Exercise prompt:
Copy exactly the lines of the data below that run from the line holding "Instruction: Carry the" through the line holding "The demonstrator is", both ends included.

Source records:

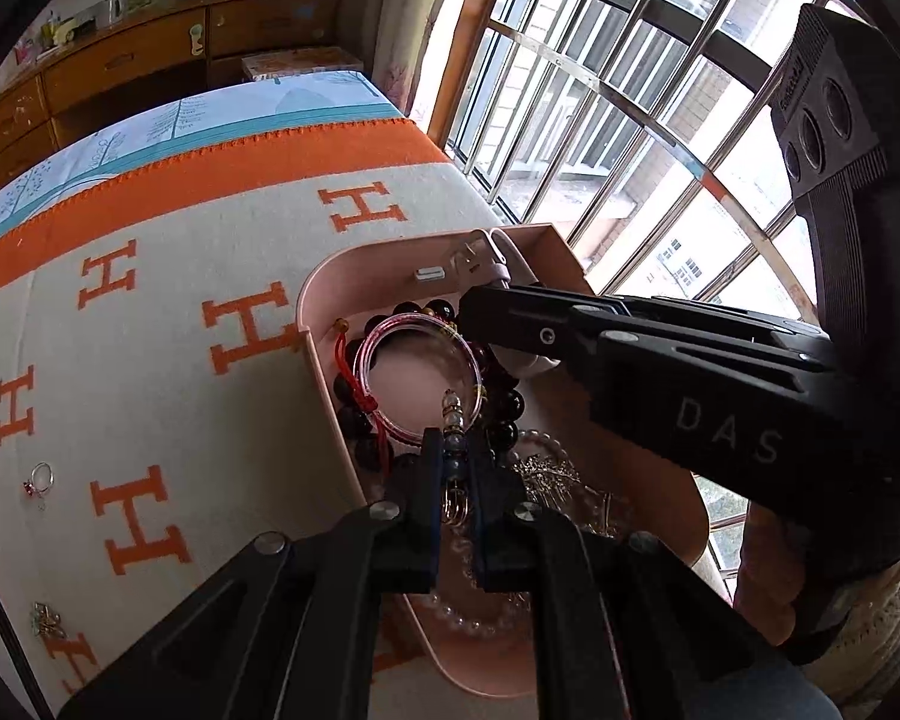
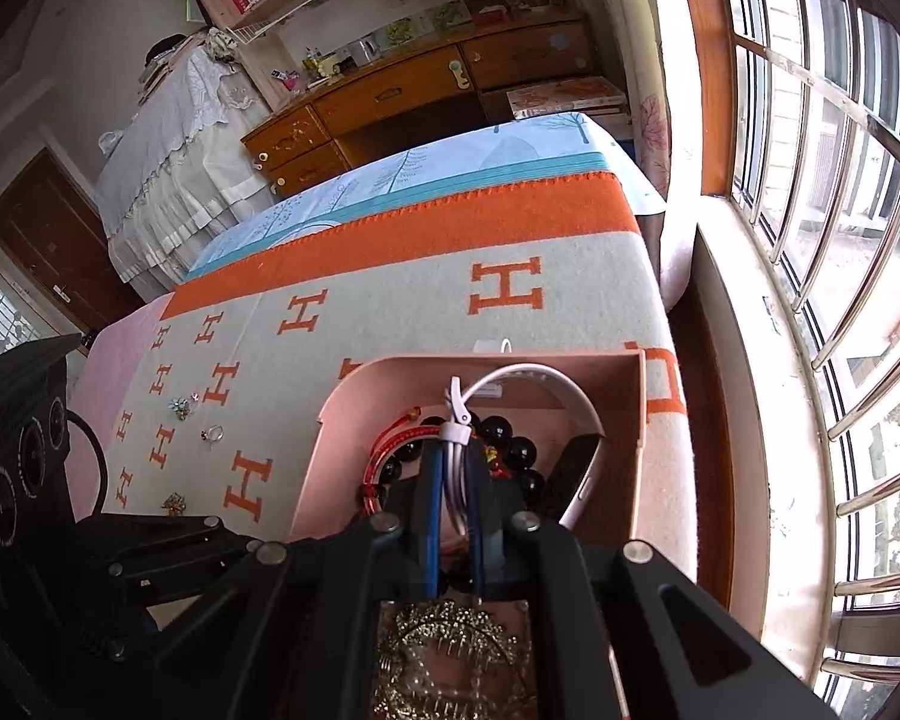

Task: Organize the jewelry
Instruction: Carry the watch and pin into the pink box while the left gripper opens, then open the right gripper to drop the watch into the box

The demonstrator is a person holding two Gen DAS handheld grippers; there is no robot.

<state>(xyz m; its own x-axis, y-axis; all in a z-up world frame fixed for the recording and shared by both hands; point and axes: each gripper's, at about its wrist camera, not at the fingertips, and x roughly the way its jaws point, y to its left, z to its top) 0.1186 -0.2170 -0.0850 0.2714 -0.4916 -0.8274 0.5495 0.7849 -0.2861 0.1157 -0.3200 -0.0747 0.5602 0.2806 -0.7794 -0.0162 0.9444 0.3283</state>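
Observation:
A pink box (image 1: 318, 276) on the orange-and-cream H-pattern blanket holds a dark bead bracelet (image 1: 510, 402), a clear pink bangle (image 1: 366, 360), a red cord, a pearl bracelet (image 1: 474, 624) and a gold comb (image 2: 450, 630). My left gripper (image 1: 455, 447) hangs over the box, shut on a strand of blue and clear beads (image 1: 453, 414) with a gold ring. My right gripper (image 2: 455, 450) is shut on a white wristband (image 2: 534, 373) whose loop and dark face lie in the box's far end. In the left wrist view the right gripper (image 1: 471, 303) reaches in from the right.
Loose pieces lie on the blanket to the left of the box: a ring (image 1: 39, 477), a gold brooch (image 1: 45, 621), a flower brooch (image 2: 180, 407) and another ring (image 2: 213, 433). A barred window (image 2: 810, 240) runs along the right. A wooden desk (image 2: 390, 96) stands beyond the bed.

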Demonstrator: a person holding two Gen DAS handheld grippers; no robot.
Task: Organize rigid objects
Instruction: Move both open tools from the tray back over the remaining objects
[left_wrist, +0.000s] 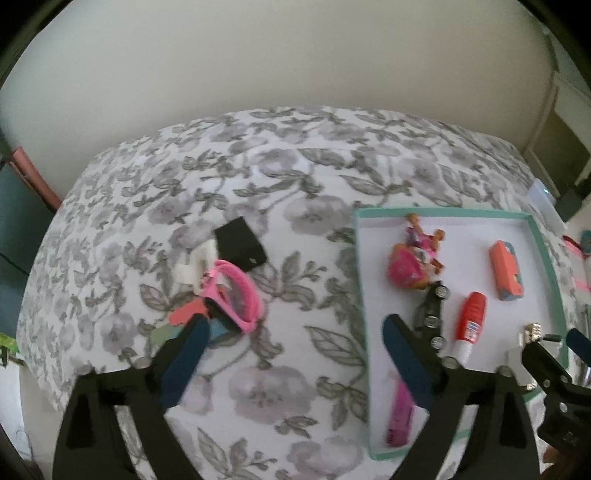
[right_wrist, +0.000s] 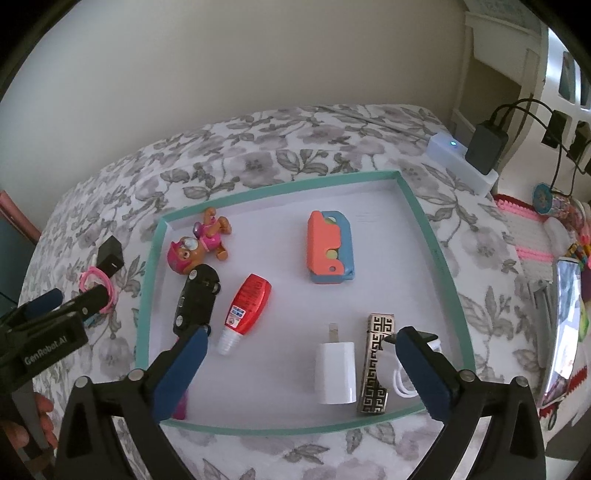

Response for this exercise:
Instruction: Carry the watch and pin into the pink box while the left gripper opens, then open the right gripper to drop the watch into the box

The demonstrator is a person holding two Gen DAS handheld grippers; there is no robot.

No more output is needed here.